Yes, more pumpkin, this time stuffed in tortellini (belly buttons). I've always had issues with filled pasta. Often they get stuck together, burst during the cooking process, or cook unevenly. As it can be a fairly time consuming process, at least for me, this is quite frustrating. I am keen to improve my skills, however, and over the last couple of weeks have tried out a few different variations. My results are steadily improving and on the last batch not one tortellini burst! I roll out the pasta to a 5 on my machine, about 1mm thick. You want it to be strong but also thin enough to become silky when cooked. Do not overfill them, a teaspoon should be enough, otherwise you will have difficulty sealing them, which must be done thoroughly. Try to remove all air bubbles when you seal them, but do not become paranoid, you also don't want to smush the filling out. When storing prior to cooking, try to keep each tortellini separated, so they don't get the chance to stick together. Cook on a gentle boil, pushing the tortellini down to ensure even cooking time. the edges will always be a little harder than the centre, to minimise this, when filling firmly press down the edges with your hand or a mini rolling pin.
Ingredients:
Pumpkin mix:
1 butternut pumpkin, or half a jap
2 tsps coriander seeds
2 tsps dried oregano
1/2 tsp fennel seeds
2 small dried chillies
1 tsp salt
pepper
1 clove of garlic
1 tblsp extra virgin olive oil
1 handful of basil, picked and roughly chopped or torn
255g ricotta cheese*
1-2handfuls parmesan cheese, grated
pepper and salt
2 handfuls of mixed fresh herbs (time, sage, oregano)

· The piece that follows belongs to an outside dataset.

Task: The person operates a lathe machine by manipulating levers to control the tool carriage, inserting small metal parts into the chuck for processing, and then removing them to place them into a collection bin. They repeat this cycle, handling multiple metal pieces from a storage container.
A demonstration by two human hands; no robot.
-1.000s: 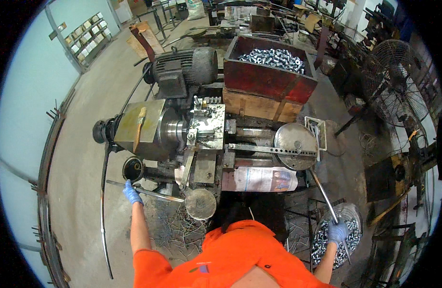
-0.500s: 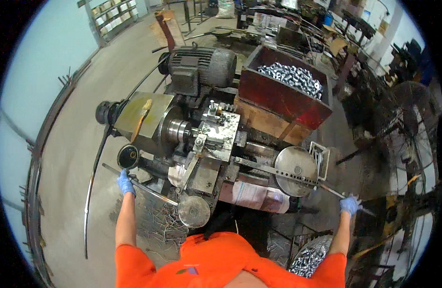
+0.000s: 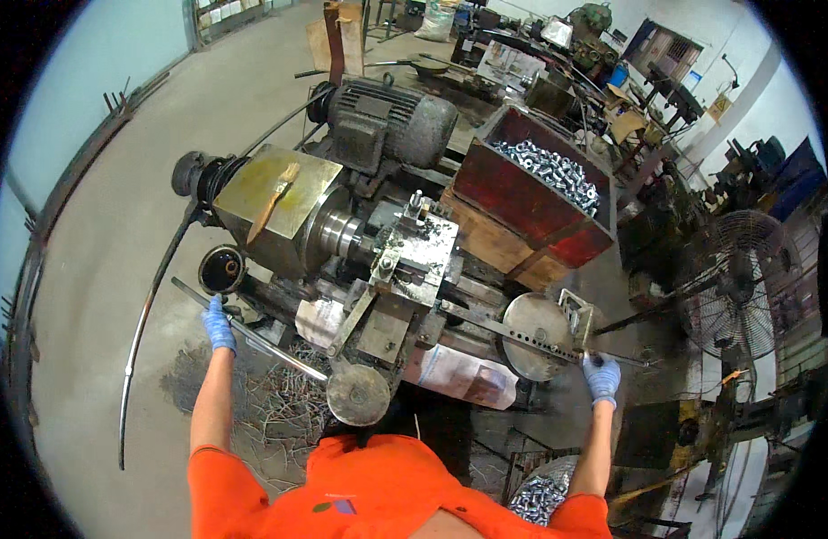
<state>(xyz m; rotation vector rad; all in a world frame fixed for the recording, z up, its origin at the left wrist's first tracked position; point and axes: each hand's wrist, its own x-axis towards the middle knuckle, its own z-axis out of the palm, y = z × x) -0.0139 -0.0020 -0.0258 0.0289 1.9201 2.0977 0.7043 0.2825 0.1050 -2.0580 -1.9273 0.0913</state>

handful slivered almonds, toasted
basic pasta dough (i use three eggs to 300g of flour when making tortellini for four)
Method:
Pre-eat the oven to 190*C. Chop the pumpkin into even sized chunks. Put all the dried herbs in a mortar and pestle and pound them up with salt and pepper to make a fine powder. Add the garlic and pound it into the spices. toss the pumpkin in the olive oil and then coat with the spice mixture. Place in the oven and roast for 30 to 40 minutes, until it is tender and golden.
When it is cool, smash up the pumpkin mixture roughly. Put all the pumpkin into a bowl with the basil, ricotta and most of the parmesan. Fork through and taste for seasoning.
Roll out the pasta to 1mm thick and cut out circles, about 8-10cm wide. Place a teaspoon of filling slightly off centre and fold over the wider side to enclose the filling. Wet around the edge with a little water. To seal the edges, cup you hand and curl your fingers around the pouch of filling, pressing down firmly. Flip the tortellini over and bring the two edges together over your index finger and press together. Cook in salted boiling water for 4 to 5 minutes, until tender.
Fry off the herbs in some butter or olive oil until crispy and scatter over the pasta along with the slivered almonds, or just serve with parmesan and a few dobs of butter.
You will probably have some left over pumpkin mixture, it is great on toast.
*Making ricotta is fairly easy. Google a recipe, or simple bring a litre of milk with a teaspoon of salt to near boiling point (90*C), then remove from the heat and add 2 tblsp of lemon juice or white. Stir and then let sit for 5-10 minutes. Stain through a sieve lined with a piece of muslin. Leave for an hour or so to drain, depending on how firm you want it. Use the left-over whey as you would buttermilk.